### ASSIGNMENT
Repeat only what appears from the line containing "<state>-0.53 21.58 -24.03" through the last line of the listing below, exactly as written.

### DATA EXCERPT
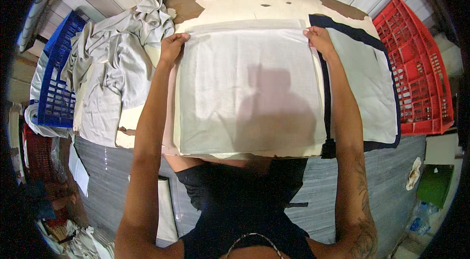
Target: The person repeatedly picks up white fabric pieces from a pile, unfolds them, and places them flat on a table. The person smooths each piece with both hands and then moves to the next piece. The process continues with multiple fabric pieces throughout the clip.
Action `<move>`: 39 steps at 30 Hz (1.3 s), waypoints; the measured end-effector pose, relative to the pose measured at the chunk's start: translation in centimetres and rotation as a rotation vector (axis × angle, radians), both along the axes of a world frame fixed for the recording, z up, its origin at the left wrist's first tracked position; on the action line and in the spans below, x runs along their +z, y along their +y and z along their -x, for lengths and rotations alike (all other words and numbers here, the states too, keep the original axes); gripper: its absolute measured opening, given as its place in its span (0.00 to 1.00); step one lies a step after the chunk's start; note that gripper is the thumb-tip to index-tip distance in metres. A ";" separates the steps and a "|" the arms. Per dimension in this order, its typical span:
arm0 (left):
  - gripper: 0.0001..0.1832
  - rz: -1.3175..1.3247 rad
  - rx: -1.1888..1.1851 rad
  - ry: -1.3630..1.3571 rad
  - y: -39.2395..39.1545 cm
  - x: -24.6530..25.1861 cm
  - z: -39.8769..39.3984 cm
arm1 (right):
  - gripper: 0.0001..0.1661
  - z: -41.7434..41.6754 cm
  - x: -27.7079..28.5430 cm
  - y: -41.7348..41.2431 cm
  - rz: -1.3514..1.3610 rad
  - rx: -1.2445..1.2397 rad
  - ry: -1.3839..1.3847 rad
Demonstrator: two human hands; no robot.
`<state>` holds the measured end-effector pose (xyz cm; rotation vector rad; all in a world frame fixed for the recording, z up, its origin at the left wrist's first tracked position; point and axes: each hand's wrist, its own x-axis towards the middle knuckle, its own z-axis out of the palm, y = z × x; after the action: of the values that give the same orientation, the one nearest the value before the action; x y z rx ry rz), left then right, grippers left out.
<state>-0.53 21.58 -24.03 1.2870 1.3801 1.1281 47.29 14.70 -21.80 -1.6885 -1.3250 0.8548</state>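
Observation:
A rectangular piece of thin white fabric (216, 86) lies spread over the table in front of me, with a few creases and my shadow across it. My left hand (173, 47) pinches its far left corner between thumb and fingers. At the far right corner, my right hand (318, 41) grips the cloth the same way. Between the two hands the far edge runs fairly straight, and a strip of pale cloth shows just beyond it. A white cloth panel with a dark navy border (361, 86) lies to the right, partly under my right forearm.
Crumpled light-grey fabric (110, 53) is heaped on the table's left side. A blue plastic crate (58, 83) stands left of it, and a red plastic crate (415, 68) stands at the right. The table's cream covering (242, 6) is torn along the back. Paneling rises behind.

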 end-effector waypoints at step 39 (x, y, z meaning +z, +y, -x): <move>0.35 -0.270 0.009 0.472 -0.9 -0.4 -0.3 | 0.34 1.0 0.5 0.8 0.173 -0.041 -0.141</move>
<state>-0.22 20.67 -24.44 1.8302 1.6070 1.0847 46.33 15.54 -21.30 -1.9349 -1.3365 0.8599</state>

### TASK OUTPUT
<state>-0.53 21.58 -24.03 1.2870 1.3801 1.1281 47.29 14.70 -21.80 -1.6885 -1.3250 0.8548</state>
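Observation:
A rectangular piece of thin white fabric (216, 86) lies spread over the table in front of me, with a few creases and my shadow across it. My left hand (173, 47) pinches its far left corner between thumb and fingers. At the far right corner, my right hand (318, 41) grips the cloth the same way. Between the two hands the far edge runs fairly straight, and a strip of pale cloth shows just beyond it. A white cloth panel with a dark navy border (361, 86) lies to the right, partly under my right forearm.
Crumpled light-grey fabric (110, 53) is heaped on the table's left side. A blue plastic crate (58, 83) stands left of it, and a red plastic crate (415, 68) stands at the right. The table's cream covering (242, 6) is torn along the back. Paneling rises behind.
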
 end-effector waypoints at step 39 (x, y, z meaning +z, +y, -x): <move>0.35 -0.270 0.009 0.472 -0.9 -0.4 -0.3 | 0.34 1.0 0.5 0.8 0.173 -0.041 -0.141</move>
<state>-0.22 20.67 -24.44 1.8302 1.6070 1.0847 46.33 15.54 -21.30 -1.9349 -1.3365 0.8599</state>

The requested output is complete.